WORK INSTRUCTIONS =>
What should be copied is the stretch of entries below from the line with "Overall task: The" up to and including the line with "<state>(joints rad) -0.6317", exactly and without images.

RECORDS TO USE =>

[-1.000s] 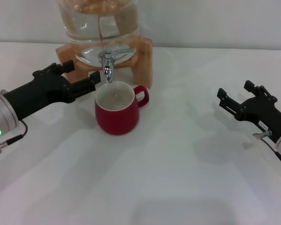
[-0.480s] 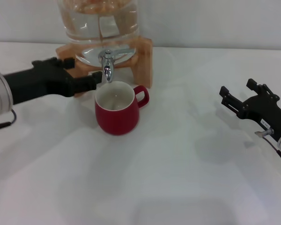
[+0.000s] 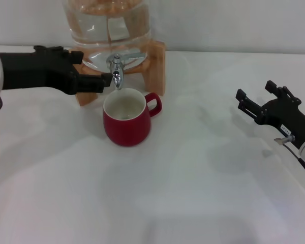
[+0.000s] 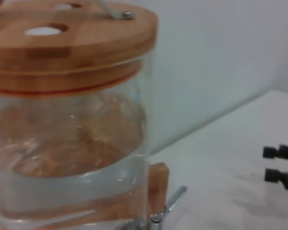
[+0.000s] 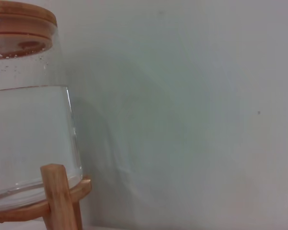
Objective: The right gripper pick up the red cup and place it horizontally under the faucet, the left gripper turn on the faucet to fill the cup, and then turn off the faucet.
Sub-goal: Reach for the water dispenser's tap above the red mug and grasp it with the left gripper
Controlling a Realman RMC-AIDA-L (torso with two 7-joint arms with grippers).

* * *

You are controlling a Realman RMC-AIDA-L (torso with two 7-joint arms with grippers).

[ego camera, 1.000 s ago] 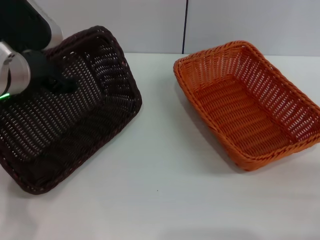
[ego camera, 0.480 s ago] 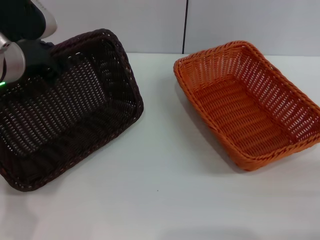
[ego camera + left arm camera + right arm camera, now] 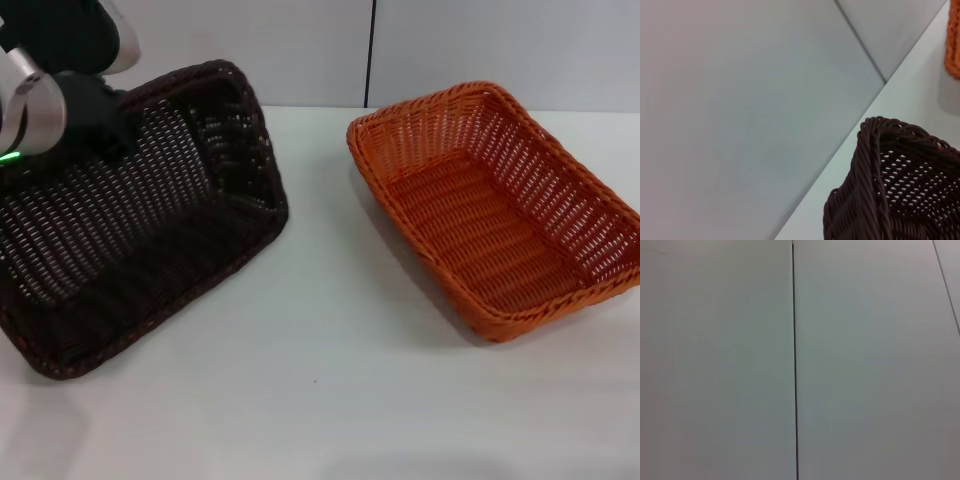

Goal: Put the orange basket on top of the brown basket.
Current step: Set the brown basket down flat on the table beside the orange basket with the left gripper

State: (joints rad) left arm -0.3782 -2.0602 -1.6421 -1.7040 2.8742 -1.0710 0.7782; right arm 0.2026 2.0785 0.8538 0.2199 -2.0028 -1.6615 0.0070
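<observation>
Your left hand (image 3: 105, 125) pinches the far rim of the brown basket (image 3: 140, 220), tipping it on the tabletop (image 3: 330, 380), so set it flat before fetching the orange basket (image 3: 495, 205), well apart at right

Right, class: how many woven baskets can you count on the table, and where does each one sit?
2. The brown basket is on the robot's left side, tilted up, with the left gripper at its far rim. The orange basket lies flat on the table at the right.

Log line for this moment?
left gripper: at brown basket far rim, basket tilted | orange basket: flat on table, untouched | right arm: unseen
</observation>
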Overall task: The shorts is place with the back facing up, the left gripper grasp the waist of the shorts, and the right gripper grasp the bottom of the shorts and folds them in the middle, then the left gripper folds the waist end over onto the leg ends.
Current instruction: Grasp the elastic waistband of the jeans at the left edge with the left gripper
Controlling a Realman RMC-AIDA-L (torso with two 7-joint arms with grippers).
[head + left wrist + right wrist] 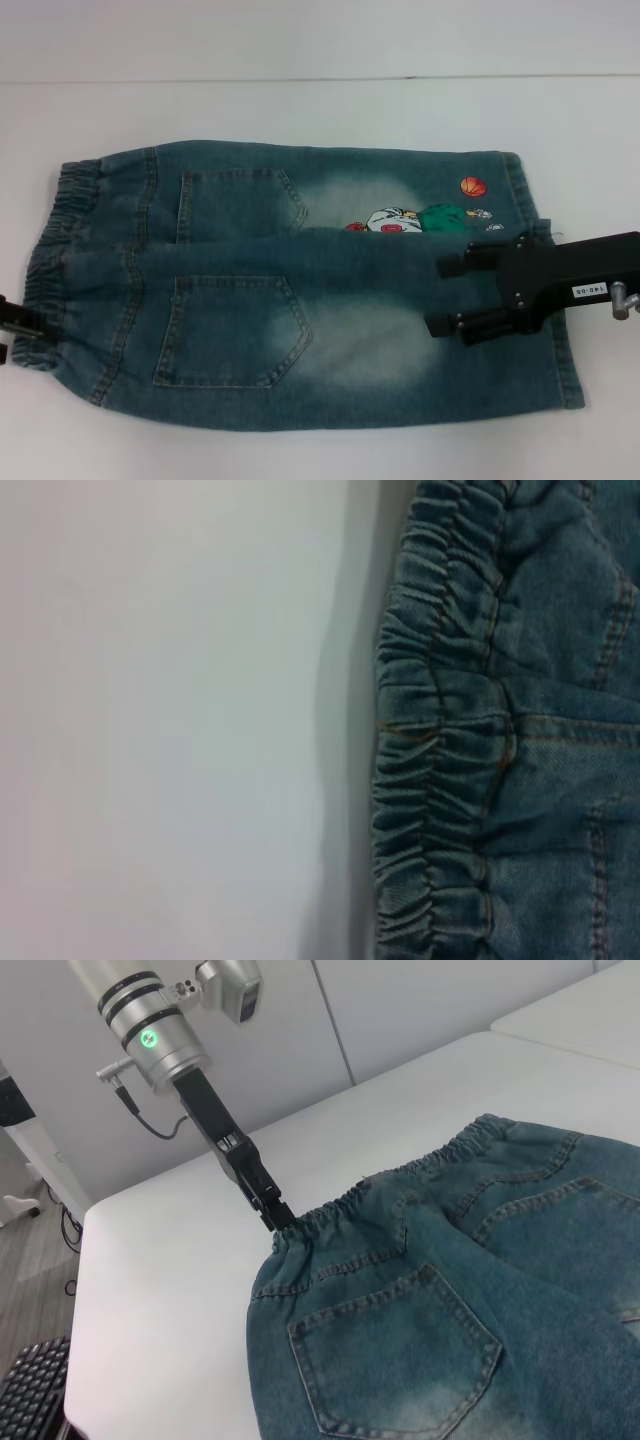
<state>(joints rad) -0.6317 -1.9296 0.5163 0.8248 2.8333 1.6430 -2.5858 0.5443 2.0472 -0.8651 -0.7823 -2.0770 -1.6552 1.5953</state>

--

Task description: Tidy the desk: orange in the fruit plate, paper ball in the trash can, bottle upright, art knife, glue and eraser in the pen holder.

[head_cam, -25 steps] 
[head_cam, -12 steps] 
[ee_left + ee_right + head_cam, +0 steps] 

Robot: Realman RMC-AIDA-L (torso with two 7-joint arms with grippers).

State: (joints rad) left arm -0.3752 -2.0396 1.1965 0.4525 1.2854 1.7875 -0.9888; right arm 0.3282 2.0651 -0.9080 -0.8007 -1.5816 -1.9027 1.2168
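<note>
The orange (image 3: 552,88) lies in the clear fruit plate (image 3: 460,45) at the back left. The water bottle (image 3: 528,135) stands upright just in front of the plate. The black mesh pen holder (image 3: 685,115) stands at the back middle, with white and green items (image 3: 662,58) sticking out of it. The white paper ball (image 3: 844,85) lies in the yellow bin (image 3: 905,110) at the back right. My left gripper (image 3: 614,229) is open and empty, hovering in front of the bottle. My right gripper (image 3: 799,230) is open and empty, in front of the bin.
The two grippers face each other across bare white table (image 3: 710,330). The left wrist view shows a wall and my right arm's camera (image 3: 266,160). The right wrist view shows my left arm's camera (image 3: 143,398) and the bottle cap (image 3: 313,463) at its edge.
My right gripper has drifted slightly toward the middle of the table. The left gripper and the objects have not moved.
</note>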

RESULT OF THE TASK =>
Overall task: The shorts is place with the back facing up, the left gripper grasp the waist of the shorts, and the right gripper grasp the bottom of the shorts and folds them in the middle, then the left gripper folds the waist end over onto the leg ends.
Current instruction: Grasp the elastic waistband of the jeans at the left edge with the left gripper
Controlling a Realman RMC-AIDA-L (torso with two 7-joint arms with grippers).
[head + left wrist + right wrist] 
<state>(joints rad) -0.6317 -1.9296 0.5163 0.8248 2.8333 1.6430 -2.5858 0.5443 2.0472 -0.8651 -0.7823 -2.0770 -1.6552 1.5953</state>

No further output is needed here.